Format-agnostic idXML/mzIdentML I/O + localizer performance optimizations by ypriverol · Pull Request #51 · bigbio/onsite

ypriverol · 2026-06-20T15:15:41Z

Summary

This branch adds two independent bodies of work on top of the existing PhosphoRS/AScore/LucXor pipeline.

1. Format-agnostic idXML / mzIdentML I/O (new feature)

The pipeline now reads and writes either idXML or mzIdentML by file extension:

onsite all -in spectra.mzML -id ids.mzid -out scored.mzid [--add-decoys]

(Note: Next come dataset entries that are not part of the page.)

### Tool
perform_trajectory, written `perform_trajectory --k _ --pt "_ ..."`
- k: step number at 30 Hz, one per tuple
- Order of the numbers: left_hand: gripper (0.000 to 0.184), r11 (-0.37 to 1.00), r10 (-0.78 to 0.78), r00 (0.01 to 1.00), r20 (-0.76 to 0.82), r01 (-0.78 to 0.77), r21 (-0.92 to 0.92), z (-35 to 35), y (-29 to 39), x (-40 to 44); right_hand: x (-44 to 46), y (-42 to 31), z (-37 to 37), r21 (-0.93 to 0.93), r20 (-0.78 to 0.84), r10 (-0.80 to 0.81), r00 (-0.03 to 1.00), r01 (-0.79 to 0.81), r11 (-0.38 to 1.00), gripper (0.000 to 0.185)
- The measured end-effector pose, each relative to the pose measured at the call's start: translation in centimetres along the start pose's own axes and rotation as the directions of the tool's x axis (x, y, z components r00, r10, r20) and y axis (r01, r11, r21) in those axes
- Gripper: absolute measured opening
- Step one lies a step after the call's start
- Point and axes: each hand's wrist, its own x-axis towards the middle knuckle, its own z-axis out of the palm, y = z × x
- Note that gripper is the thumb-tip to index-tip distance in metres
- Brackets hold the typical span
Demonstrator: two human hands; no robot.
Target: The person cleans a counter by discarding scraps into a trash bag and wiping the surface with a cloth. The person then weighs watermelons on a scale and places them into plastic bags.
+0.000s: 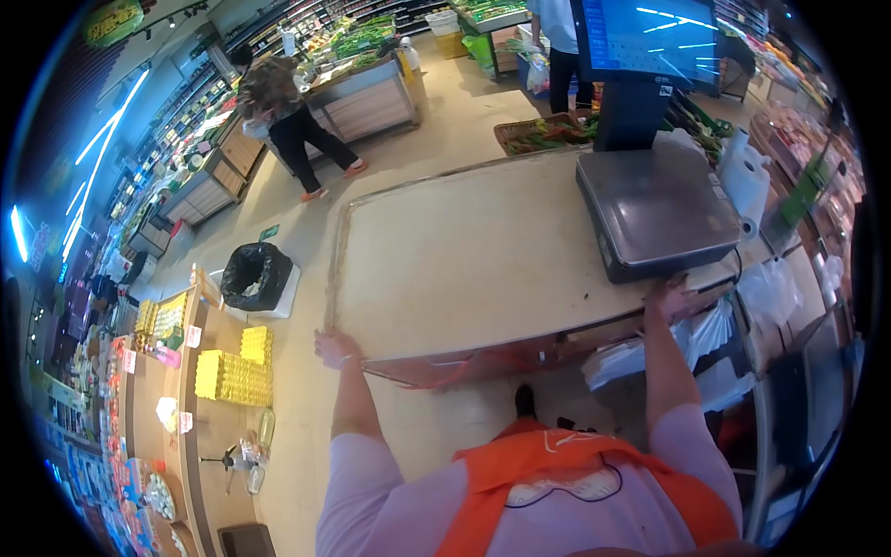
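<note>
A pale counter [464, 251] with a worn top stands in front of me. My left hand [336, 347] rests against its near left corner, fingers apart. At the front edge on the right, my right hand [670, 297] lies with its fingers spread on the edge, just below the scale. The scale has a flat metal pan [659, 209], and a lit screen [647, 39] rises on a post behind it. I see nothing held in either hand. White plastic bags [617, 360] hang under the counter beside my right forearm.
A black-lined bin [255, 278] stands left of the counter. Shelves with yellow egg trays [237, 376] are at lower left. Rolls of plastic bags [742, 181] stand right of the scale. One person [283, 111] walks beyond the counter; another [561, 56] stands behind the screen near a vegetable basket [538, 135].
</note>
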Motion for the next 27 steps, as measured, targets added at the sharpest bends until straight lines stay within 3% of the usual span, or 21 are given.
perform_trajectory --k 3,9,12,15,21,23,25,27 --pt "0.048 1.000 0.010 1.000 -0.018 -0.010 -0.005 0.6 -0.3 0.2 -1.6 -0.9 -3.3 0.126 0.047 0.069 0.997 -0.074 0.989 0.050" --pt "0.047 1.000 0.010 0.999 -0.034 -0.010 -0.009 1.0 -0.7 0.6 0.2 0.3 1.8 0.322 -0.191 0.056 0.980 0.008 0.947 0.052" --pt "0.046 0.999 0.014 0.999 -0.041 -0.015 -0.029 1.0 -0.7 0.5 -0.6 -0.5 -0.1 0.301 -0.093 0.112 0.989 -0.079 0.950 0.053" --pt "0.047 0.998 -0.004 0.997 -0.081 -0.001 -0.063 0.8 -0.5 0.2 -1.2 -0.5 -1.4 0.358 -0.073 0.052 0.996 -0.022 0.933 0.052" --pt "0.051 0.997 -0.023 0.995 -0.098 0.016 -0.071 1.0 -0.6 0.3 -0.9 -0.8 -1.1 0.291 -0.014 0.143 0.990 -0.133 0.947 0.056" --pt "0.051 0.998 -0.017 0.997 -0.071 0.014 -0.053 0.9 -0.6 0.4 0.8 0.2 2.1 0.162 -0.064 0.044 0.997 -0.033 0.986 0.056" --pt "0.052 0.999 -0.011 0.999 -0.045 0.010 -0.034 1.1 -0.6 0.6 0.6 0.4 2.2 0.219 -0.113 0.006 0.994 0.019 0.976 0.053" --pt "0.053 1.000 -0.016 1.000 -0.026 0.016 -0.016 1.5 -0.8 1.0 0.4 0.6 1.7 0.460 -0.158 0.034 0.987 0.043 0.887 0.048"
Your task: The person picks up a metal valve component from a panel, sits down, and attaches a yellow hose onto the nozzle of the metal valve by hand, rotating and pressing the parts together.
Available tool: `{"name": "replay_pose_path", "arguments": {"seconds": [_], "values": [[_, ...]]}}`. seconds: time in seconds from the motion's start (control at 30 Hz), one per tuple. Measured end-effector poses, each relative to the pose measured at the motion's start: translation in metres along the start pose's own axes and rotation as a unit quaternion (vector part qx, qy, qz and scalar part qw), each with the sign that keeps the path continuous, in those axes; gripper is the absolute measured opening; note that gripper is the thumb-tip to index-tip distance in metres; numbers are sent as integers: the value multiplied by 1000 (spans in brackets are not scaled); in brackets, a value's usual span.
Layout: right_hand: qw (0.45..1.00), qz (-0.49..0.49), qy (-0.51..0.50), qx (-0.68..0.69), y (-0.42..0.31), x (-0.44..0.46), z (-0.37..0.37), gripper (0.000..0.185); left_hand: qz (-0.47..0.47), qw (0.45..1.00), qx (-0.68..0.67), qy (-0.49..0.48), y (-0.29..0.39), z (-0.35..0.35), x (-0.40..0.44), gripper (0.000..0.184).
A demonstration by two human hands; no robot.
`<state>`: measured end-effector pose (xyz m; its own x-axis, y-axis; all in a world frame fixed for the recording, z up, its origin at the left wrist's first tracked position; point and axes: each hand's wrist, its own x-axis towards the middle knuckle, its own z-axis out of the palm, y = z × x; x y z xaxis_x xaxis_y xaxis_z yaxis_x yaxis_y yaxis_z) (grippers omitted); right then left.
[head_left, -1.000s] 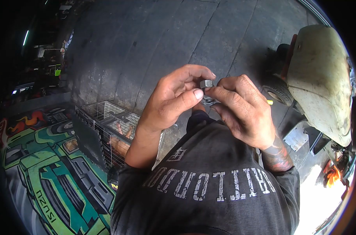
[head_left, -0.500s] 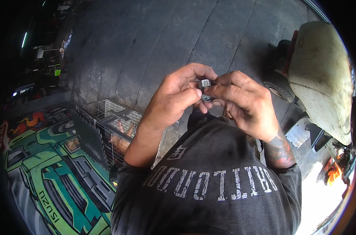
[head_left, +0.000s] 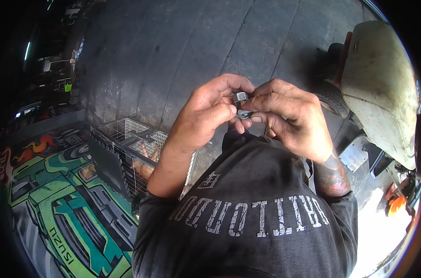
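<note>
A small metal bolt (head_left: 241, 97) with a flat-sided, blocky head sits between my two hands in front of my chest. Below the head is a round, washer-like ring (head_left: 243, 113); whether it is separate from the bolt cannot be made out. My left hand (head_left: 201, 113) is closed around the bolt from the left, its thumb and curled fingers on it. From the right, my right hand (head_left: 291, 118) pinches at the shank, with fingertips just under the head and the thumb tip beside the ring. Fingers hide part of the shank.
A white wire cage (head_left: 143, 134) stands at lower left beside a green painted truck mural (head_left: 71, 208) marked ISUZU. At right is a worn pale vehicle body panel (head_left: 379, 92) above a tire (head_left: 333, 99). Dark concrete floor (head_left: 173, 55) lies ahead.
My right thumb and lower fingers have shifted slightly outward, showing more of the ring. The bolt's head has tilted a little. My left hand stays nearly in place.
</note>
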<state>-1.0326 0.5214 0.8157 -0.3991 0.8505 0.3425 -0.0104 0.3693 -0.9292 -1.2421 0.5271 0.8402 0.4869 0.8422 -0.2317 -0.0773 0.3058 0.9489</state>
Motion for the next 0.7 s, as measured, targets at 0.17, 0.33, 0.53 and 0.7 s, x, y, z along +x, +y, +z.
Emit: {"name": "replay_pose_path", "arguments": {"seconds": [0.17,0.33,0.53,0.7], "values": [[999,15,-7,40,7,0,-4,25,-6,1000,13,4,4,4,0,42],[970,139,2,201,12,-2,-8,17,53,991,110,48,2,8,1,39],[896,224,41,382,19,-7,-12,23,256,872,412,67,-1,15,-1,31],[858,222,48,461,28,-13,-6,26,327,815,469,90,-3,15,4,20]]}}
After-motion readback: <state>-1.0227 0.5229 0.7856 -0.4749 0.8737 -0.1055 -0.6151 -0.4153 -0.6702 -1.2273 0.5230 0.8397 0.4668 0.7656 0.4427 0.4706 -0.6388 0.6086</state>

New onsite/mzid_adapter.py: load_identifications / store_identifications (extension dispatch; the mzid store strips non-UNIMOD custom PhosphoDecoy modifications from search params so MzIdentMLFile.store accepts them — the modification on the hits round-trips intact), has_alanine, and a scan-number-tolerant validate_spectrum_refs (matches the tools' own scan-based resolver, so it never aborts a run the tools could score).
The three CLIs and run_all_localizers / merge_algorithm_results are wired through those helpers.
Decoy gating: default no-decoy; --add-decoys + Alanine present → decoy pack; --add-decoys + no Alanine → warns and falls back (never fails).
merge_algorithm_results now propagates all four score keys (AScore_site_scores, PhosphoRS_site_probs, PhosphoRS_site_delta, Luciphor_site_scores).

2. Localizer performance optimizations (numerically identical)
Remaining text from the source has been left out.